*EXERCISE*.
Please output the section of the listing below that opens with the line containing "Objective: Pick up" and closes with the line containing "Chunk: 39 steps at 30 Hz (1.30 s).", exactly and with nothing else.

--- TASK DATA Enclosed Below ---

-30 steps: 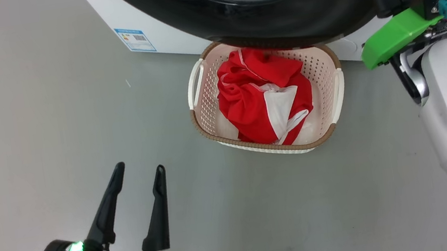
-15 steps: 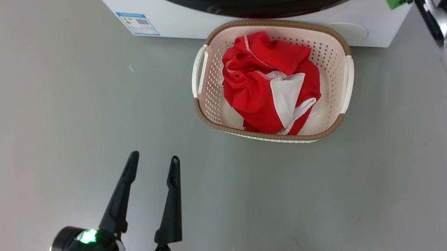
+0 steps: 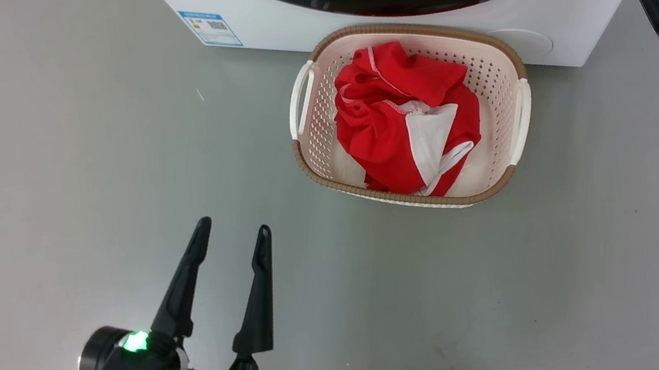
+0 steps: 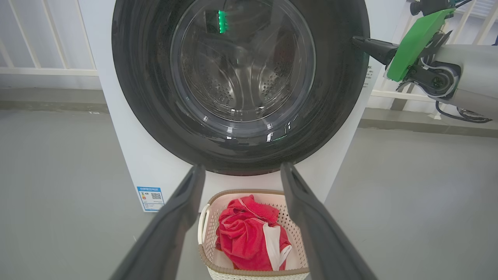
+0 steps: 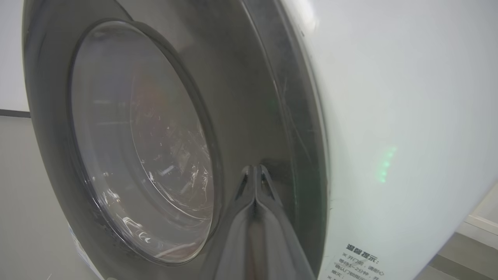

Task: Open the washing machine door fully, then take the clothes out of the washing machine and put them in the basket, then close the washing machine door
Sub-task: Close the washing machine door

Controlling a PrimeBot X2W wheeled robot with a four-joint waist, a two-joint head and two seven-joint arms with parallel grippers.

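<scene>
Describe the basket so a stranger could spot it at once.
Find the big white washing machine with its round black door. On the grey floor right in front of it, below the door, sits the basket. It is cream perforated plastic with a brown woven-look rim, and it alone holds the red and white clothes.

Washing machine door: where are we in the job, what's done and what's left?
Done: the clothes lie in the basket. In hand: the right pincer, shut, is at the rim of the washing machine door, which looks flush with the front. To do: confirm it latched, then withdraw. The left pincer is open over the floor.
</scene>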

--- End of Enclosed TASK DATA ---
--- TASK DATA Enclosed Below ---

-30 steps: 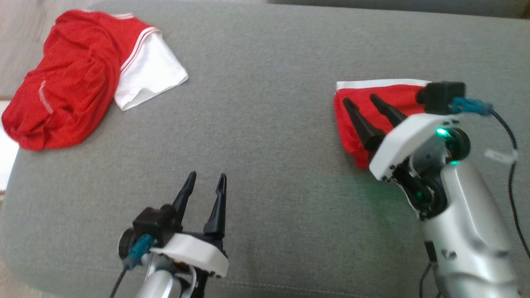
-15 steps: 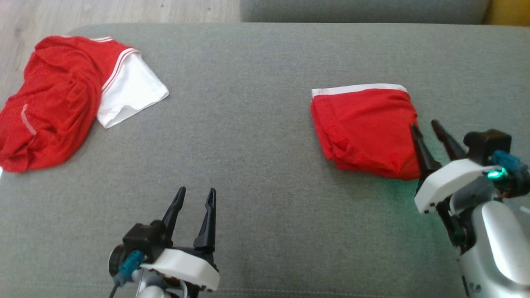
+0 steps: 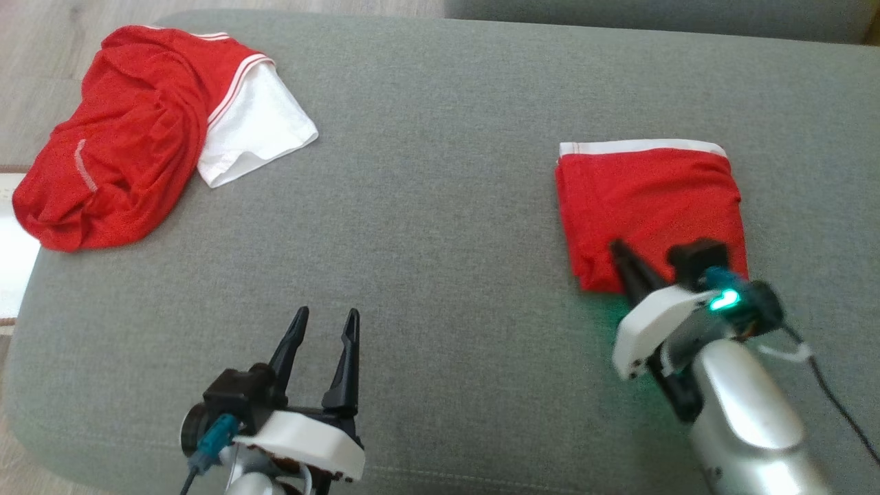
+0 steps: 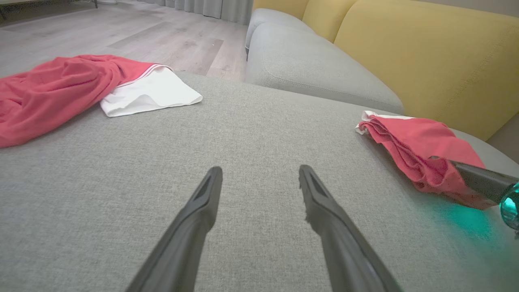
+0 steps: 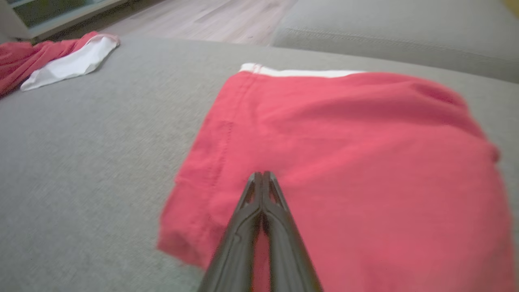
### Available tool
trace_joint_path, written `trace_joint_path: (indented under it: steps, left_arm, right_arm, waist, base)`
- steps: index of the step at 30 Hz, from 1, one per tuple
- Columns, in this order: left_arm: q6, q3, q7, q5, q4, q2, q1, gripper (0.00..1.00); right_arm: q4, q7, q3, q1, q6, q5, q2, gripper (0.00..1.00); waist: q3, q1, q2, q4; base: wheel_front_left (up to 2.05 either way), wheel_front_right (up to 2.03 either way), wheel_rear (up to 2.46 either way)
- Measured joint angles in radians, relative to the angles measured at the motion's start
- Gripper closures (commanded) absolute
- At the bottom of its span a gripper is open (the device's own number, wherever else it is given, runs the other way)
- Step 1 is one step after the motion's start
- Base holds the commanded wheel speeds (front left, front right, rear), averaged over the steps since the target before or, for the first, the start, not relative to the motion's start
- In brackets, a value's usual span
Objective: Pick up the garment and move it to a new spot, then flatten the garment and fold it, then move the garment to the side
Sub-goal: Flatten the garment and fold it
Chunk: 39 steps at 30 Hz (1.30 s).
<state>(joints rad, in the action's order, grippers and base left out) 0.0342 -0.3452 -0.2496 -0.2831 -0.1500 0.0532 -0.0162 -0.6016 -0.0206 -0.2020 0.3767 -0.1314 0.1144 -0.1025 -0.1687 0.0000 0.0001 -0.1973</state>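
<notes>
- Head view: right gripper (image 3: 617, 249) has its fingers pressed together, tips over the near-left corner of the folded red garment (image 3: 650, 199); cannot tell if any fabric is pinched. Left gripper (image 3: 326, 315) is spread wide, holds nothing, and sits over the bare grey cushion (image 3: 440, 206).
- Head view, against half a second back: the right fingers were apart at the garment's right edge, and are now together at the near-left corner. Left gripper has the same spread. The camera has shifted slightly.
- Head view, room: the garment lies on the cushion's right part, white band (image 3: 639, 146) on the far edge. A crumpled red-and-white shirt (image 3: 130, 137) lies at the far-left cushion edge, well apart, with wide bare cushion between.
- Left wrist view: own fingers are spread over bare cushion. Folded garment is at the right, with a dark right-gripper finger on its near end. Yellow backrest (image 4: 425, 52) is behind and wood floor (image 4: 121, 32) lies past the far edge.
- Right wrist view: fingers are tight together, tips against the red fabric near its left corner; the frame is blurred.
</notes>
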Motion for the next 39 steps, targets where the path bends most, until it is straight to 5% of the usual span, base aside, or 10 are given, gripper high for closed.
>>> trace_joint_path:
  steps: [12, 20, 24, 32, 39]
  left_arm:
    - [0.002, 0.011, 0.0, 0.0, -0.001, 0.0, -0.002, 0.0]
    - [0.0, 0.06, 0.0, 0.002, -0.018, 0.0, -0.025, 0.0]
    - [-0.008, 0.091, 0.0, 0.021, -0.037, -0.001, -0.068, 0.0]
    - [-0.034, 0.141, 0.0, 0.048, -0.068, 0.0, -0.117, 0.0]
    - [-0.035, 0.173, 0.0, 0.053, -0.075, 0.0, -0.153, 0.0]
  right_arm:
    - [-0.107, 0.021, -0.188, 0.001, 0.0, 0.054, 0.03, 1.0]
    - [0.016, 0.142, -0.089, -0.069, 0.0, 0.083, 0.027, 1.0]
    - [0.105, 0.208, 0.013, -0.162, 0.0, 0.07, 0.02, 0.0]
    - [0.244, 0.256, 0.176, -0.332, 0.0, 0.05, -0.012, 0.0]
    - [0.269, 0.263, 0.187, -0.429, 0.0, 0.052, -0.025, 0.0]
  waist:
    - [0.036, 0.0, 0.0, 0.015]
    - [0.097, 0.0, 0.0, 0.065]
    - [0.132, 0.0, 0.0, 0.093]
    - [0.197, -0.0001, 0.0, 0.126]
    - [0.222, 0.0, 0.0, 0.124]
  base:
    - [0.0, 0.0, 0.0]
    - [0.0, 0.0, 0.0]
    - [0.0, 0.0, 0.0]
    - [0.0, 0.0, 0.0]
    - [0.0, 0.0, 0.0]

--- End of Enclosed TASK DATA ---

*TASK SOLUTION*.
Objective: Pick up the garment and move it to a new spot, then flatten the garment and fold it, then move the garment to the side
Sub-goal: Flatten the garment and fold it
Chunk: 39 steps at 30 Hz (1.30 s).

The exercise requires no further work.